### TASK DESCRIPTION
If a line in the entries includes "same", show that line.

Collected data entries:
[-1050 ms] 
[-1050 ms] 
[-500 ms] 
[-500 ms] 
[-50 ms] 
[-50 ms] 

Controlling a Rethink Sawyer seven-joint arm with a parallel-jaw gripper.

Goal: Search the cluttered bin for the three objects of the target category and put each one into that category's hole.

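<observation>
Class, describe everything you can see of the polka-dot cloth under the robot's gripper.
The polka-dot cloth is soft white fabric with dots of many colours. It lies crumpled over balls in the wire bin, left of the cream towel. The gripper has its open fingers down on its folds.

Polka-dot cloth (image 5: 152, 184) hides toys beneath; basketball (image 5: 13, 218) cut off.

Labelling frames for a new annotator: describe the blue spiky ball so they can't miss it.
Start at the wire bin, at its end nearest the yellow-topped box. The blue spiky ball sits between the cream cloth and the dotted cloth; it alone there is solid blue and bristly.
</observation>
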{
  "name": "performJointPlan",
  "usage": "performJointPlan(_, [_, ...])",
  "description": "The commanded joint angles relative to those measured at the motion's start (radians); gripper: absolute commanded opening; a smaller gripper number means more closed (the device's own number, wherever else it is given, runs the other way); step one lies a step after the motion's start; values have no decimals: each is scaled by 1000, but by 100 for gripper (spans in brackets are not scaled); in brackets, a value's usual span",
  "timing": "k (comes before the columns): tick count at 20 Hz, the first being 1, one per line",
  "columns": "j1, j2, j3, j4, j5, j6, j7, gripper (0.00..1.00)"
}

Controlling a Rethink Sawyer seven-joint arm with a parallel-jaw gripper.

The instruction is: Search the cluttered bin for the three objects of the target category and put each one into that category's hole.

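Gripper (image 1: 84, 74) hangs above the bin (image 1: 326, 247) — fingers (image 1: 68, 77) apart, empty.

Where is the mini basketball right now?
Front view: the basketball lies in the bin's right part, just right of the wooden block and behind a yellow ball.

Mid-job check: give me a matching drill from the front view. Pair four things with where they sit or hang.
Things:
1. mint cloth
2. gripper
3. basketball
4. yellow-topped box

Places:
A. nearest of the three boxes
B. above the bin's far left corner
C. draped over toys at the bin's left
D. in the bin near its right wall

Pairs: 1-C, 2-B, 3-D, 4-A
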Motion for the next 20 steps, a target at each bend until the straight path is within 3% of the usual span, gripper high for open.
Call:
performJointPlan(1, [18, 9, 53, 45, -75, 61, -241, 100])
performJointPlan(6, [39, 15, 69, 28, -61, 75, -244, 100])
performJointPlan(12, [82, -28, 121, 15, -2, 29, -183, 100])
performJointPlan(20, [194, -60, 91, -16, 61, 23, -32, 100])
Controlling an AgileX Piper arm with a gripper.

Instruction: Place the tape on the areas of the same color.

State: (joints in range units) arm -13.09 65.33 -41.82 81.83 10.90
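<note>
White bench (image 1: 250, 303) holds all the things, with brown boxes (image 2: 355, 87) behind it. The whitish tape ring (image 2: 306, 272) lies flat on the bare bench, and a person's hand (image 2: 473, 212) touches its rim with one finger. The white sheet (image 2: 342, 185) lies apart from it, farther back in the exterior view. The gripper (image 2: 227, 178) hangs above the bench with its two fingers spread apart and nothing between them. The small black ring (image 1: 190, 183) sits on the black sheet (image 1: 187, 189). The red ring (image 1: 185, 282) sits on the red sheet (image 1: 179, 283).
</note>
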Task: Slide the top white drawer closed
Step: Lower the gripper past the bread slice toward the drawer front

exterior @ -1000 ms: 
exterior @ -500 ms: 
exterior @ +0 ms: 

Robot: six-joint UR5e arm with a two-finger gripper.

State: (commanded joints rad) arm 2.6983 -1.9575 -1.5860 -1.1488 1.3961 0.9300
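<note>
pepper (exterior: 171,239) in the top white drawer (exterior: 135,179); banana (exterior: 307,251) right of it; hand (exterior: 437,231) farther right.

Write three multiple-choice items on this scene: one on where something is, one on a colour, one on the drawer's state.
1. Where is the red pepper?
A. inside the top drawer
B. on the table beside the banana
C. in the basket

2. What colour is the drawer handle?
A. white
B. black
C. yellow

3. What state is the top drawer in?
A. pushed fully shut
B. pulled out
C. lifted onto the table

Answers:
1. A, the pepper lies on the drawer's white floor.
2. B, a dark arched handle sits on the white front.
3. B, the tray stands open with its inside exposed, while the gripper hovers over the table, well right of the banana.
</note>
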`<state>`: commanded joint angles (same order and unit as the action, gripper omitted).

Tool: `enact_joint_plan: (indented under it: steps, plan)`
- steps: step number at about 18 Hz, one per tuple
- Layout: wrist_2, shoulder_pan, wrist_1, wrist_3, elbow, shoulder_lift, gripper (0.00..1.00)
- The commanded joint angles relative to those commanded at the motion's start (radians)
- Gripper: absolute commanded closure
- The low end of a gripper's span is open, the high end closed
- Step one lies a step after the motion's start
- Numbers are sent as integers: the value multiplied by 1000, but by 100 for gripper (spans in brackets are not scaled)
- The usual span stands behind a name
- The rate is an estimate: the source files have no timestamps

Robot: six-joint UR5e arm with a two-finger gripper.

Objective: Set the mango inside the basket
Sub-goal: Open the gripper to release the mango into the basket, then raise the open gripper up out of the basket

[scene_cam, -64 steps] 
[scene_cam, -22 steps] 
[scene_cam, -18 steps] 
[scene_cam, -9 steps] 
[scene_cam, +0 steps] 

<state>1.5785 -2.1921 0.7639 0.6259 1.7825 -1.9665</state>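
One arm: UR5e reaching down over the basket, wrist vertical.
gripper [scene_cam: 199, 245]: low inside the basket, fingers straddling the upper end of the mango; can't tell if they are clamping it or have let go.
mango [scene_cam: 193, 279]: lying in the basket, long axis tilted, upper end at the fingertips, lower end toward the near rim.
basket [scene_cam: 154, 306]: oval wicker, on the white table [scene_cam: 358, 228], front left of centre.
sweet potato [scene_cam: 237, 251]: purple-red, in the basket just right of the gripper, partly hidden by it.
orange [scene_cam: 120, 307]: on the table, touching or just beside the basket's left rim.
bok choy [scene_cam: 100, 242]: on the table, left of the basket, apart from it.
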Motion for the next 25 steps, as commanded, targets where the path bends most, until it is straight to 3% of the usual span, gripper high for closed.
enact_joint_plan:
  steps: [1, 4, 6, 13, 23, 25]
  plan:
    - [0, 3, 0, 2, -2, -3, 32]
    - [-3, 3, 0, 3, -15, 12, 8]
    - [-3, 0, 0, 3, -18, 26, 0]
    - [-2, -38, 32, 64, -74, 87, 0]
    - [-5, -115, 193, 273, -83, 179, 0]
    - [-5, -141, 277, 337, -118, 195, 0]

### TASK RESPONSE
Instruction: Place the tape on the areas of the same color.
`<state>`: commanded joint angles (same order and unit as the action, gripper omitted).

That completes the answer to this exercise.